Hell, my state government requires me to have car insurance in order to even drive a damned car. Again, just how is this fundamentally changing the government?
You don't have to buy a car. Second, you can drive a car without insurance, as long as it doesn't leave private property. Thirdly, a car is property, not a part of you. Fourth, cars are not a right. Fifth, there is no power in the FEDERAL GOVERNMENT that allows the forcing the purchase of a product for citizenship.
Fail x 5
No, you don't have to buy a car, nothing's forcing you. But keep in mind,
alternatives to car transport aren't exactly everywhere in America. We've got well over
200 million registered cars, drivers with licenses number around the 200 million mark. There's a great affinity for cars in the United States, and there's a great need for them. Almost everyone requires car insurance if they drive a car, if they don't, they don't need it. But tell me how requiring people to purchase health insurance is different? People can't simply opt out and not 'drive' their bodies around, and people could opt out of cars, but the vast majority of people would find themselves inconvenienced by it.
Two, you can drive a car sans insurance as long as it doesn't leave private property? Aren't roads public, government property technically? I don't see what this point has to do with anything, since, as I stated in the above paragraph a car is almost required everywhere in the United States to get anywhere. At some point during driving a car, you will leave private property.
Your third point is true, this is fact. However, as stated twice previously, cars are very much required for transport, and our cars outnumber registered drivers comfortably. Public transit is not an option everywhere for alternatives to be viable.
Fourth, this is also true. Car's aren't a right, but since you seem to be listing the differences between it and health care, does this mean you consider health care a right now? Than why are you advocating against the health insurance mandate? Surely you must be all for it, but perhaps you think its not liberal enough?
Fifth, what makes state governments so special? Why should we allow them to mandate what citizens should buy, and not allow the federal government?
Again, just how is this fundamentally changing the government?
Look at it from an abortion point of view. By forcing a woman to get insurance, they can control the means in which is administered and she has no recourse because she must have health insurance. So if they tell her to abort her child, she must. If she must carry the child to term, she must.
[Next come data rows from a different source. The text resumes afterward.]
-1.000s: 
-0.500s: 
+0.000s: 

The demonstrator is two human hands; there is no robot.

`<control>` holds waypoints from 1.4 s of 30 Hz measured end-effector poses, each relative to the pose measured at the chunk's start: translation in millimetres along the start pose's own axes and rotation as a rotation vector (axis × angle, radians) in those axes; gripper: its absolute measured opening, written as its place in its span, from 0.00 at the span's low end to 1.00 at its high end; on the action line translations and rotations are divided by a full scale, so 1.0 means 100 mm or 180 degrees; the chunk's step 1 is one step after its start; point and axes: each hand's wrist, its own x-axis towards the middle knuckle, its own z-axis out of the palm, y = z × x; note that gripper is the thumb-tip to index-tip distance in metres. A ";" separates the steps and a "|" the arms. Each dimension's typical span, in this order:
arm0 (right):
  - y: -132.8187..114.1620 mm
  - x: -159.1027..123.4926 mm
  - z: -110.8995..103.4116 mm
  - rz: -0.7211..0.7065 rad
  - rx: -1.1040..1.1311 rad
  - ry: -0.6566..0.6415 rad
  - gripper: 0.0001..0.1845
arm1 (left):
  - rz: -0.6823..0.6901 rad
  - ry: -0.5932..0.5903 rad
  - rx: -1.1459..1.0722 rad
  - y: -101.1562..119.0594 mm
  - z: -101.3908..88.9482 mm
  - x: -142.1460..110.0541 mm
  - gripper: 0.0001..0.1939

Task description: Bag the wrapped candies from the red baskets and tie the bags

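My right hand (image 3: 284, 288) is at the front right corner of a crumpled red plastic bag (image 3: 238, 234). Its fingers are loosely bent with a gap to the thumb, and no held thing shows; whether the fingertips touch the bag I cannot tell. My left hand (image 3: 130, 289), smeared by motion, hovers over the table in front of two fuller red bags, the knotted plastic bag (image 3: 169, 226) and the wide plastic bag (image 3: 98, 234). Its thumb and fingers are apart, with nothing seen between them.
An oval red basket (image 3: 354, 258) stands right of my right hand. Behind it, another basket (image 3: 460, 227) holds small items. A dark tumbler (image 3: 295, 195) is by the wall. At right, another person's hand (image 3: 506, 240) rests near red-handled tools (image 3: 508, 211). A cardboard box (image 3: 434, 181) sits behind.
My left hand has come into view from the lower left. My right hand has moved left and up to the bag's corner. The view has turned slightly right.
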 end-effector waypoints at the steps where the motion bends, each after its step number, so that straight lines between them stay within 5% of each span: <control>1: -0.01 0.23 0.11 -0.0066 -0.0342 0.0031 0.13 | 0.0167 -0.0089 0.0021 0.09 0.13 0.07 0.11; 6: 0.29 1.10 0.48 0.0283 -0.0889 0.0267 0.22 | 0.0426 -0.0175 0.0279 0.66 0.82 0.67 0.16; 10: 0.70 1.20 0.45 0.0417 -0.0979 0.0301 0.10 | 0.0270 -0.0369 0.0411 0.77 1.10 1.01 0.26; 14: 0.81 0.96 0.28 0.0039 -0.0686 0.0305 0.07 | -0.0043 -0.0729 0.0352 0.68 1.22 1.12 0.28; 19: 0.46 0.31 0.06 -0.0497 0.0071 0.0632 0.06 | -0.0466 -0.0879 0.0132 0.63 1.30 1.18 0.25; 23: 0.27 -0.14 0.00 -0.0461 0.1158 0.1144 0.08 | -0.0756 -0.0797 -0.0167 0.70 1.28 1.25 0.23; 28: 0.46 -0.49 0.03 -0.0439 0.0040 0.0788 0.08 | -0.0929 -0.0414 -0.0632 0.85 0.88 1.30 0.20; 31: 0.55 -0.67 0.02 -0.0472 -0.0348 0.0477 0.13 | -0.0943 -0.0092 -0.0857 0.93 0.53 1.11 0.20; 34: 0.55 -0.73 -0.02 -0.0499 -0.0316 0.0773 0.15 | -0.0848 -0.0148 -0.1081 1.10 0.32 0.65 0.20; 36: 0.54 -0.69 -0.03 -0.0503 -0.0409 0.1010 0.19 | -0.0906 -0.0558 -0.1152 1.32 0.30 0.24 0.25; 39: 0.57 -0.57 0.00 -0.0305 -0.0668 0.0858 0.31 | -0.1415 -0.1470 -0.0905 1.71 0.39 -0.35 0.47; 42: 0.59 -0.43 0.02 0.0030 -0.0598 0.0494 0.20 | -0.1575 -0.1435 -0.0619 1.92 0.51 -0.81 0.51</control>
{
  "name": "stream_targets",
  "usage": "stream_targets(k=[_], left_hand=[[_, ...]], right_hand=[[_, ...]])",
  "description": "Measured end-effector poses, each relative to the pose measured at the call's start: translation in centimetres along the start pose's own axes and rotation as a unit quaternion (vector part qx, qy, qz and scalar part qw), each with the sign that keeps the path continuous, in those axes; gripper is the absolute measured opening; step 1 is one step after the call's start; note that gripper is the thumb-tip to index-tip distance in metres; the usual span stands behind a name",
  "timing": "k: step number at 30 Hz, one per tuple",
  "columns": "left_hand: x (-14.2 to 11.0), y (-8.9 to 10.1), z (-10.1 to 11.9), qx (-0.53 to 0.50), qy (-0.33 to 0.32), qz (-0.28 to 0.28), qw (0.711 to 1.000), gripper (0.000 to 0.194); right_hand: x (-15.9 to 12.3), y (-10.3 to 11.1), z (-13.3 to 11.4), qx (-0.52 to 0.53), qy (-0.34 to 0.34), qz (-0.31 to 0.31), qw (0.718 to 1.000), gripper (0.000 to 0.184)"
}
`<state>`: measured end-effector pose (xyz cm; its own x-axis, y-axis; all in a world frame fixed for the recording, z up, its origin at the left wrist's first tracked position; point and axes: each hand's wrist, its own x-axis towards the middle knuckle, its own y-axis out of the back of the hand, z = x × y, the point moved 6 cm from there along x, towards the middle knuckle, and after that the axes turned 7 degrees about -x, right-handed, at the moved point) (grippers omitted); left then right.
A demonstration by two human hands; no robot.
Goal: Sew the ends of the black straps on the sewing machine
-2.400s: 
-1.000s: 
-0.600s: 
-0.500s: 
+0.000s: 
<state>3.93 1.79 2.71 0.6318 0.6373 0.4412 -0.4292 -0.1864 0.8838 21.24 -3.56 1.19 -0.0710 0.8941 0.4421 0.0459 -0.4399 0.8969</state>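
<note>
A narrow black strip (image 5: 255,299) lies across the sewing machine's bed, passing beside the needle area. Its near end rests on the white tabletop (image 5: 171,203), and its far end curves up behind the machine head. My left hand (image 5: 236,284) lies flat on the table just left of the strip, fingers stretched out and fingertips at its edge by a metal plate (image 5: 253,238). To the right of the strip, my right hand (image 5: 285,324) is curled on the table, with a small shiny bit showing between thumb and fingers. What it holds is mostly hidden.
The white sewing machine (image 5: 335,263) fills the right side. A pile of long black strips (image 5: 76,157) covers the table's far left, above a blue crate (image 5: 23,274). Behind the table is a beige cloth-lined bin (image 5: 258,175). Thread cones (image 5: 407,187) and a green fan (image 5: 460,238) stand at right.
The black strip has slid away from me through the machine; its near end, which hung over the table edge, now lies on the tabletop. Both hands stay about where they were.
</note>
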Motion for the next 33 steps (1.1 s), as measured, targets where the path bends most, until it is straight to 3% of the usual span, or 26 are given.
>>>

A woman no longer has the right to control her own body thanks to health care.
How's that sit with your relativistic morals?
...
lolwhut? That's some of the most fucked up logic you've ever touted, and I've heard you spout all liberals are fascists. I wasn't aware of a few things, that 1) the bill gave the government the power to decide what procedures people can have done, and 2) the government owned all the insurance companies so they could do as such to the entire population. I'm sure you have a link to which specific part of the bill that makes everyone buy health insurance that gives such power to the government, even in private companies?
This logic is so stupid, I must commend you for your high degree of trolling here. No one would actually use an example as silly and fucked up as that.
My analysis is so spot on it's staggering.
Progressives have honed to perfection the the notion of selling a fundamental transformation as "reform" with Health Care "reform" and banking "reform" being the 2 most recent examples.
Health Care "Reform" is a total, fundamental rewrite of the relationship between the Government and the people (subjects or conquered also fits) The government directs you what you MUST purchase and then monitors you forever! That's "reform"
And because they don't want their game exposed, they come here still telling me/us, "Who are you going to believe us or your lying eyes?"
A 2,000 page document no one read, and Democrats (Sen Dingell) are now on record as saying it finally gives them the control they've sought for the past 100 years over the American people, but I'm wrong about Reform.
Yeah. Sure.
Changing the relationship between government and it's people? Frank, for Christ's sake, the government making people buy insurance is nothing new. Hell, my state government requires me to have car insurance in order to even drive a damned car. Again, just how is this fundamentally changing the government?
See? There is is again, who are you going to believe a Progressive or your lying eyes?
This is not a state making sure you have car insurance which is perfectly appropriate and at your option; if you can't afford it or don't feel like you should be driving anymore, you don't have to get car insurance.
Do you understand that Health Care "Reform" is from the Federal Government and no one can opt out?
That's a key here and I'm not sure you understand that.
This is the formerly limited Federal Government directing and dictating all human activity for ALL its citizens in all 50 states
As I pointed out above, not getting car insurance is difficult in a nation where driving and cars are national pastimes. I'm still not sure how any of this relates to what Machiavelli wrote in the Discourses' chapter you quoted, or to a fundamental change in government. As I mentioned with my car insurance example, government telling citizens what to buy is nothing new. Hell, the federal government dictating what people should or shouldn't do isn't new either. We can't own slaves, or segregate or do anything the federal government has had to step in and enforce.